* _What to do_
Reproduce the data that follows precisely.

* _Recorded information_

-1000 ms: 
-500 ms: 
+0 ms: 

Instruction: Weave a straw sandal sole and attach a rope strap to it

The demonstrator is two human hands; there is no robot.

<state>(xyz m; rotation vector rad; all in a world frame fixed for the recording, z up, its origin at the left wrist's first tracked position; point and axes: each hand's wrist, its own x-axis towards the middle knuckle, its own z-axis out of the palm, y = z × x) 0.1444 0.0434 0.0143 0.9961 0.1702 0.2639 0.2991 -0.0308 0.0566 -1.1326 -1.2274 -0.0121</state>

* _Result of the exercise_
-1000 ms: 
-500 ms: 
+0 ms: 

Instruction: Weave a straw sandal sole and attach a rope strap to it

The demonstrator is two human hands; there is no robot.

<state>(xyz m; rotation vector rad; all in a world frame fixed for the recording, z up, its origin at the left wrist's first tracked position; point and axes: each hand's wrist, its own x-axis towards the middle knuckle, its own z-axis out of the palm, y = z × x) 0.1444 0.0434 0.0143 0.9961 0.1702 0.2639 0.2991 -0.0308 0.0566 -1.1326 -1.2274 -0.0121</state>

The exercise is fully answered.